• Problem details: Please retype the listing below word for word and exclude its images.

• Stored data:

-- Opening Marker --

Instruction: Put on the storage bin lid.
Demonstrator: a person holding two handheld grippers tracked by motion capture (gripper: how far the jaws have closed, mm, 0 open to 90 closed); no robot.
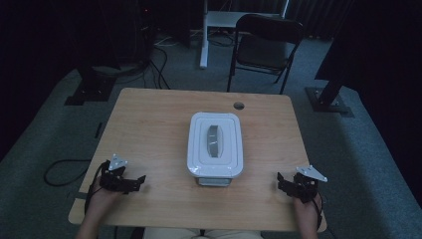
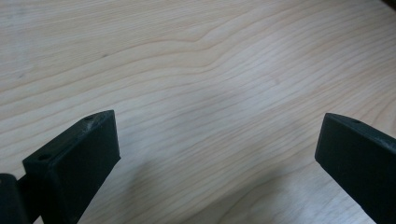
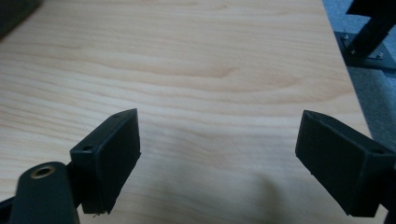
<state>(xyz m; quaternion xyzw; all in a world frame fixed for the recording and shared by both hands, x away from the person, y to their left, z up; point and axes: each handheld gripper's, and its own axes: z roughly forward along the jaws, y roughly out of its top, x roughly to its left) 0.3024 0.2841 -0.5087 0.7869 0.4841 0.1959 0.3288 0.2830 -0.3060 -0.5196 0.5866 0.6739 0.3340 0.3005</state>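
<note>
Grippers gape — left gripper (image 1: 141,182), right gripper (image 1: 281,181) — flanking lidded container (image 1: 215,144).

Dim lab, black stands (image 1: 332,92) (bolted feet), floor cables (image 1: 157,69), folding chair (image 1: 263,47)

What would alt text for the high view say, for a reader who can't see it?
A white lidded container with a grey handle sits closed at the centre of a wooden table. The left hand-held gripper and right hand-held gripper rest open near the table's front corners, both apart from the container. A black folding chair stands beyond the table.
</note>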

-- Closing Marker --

• Exercise output:
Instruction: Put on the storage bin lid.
Demonstrator: a person holding two handheld grippers tracked by motion capture (gripper: how far the jaws have closed, mm, 0 open to 90 closed); no robot.
<state>(xyz m; quaternion xyzw; all in a world frame fixed for the recording and shared by both hands, x away from the person, y to their left, z up; point and axes: each handheld gripper's, and its own axes: z roughly forward along the jaws, y roughly out of its top, x roughly to its left) 0.3024 0.2841 -0.5087 0.7869 0.4841 0.1959 0.3288 0.2830 -0.3060 -0.5196 0.5866 0.6739 0.3340 0.3005</state>
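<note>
Grippers gape — left gripper (image 1: 141,182), right gripper (image 1: 281,181) — flanking lidded container (image 1: 215,144).

Dim lab, black stands (image 1: 332,92) (bolted feet), floor cables (image 1: 157,69), folding chair (image 1: 263,47)

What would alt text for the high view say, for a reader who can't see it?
A white lidded container with a grey handle sits closed at the centre of a wooden table. The left hand-held gripper and right hand-held gripper rest open near the table's front corners, both apart from the container. A black folding chair stands beyond the table.
</note>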

The reply to this exercise is complete.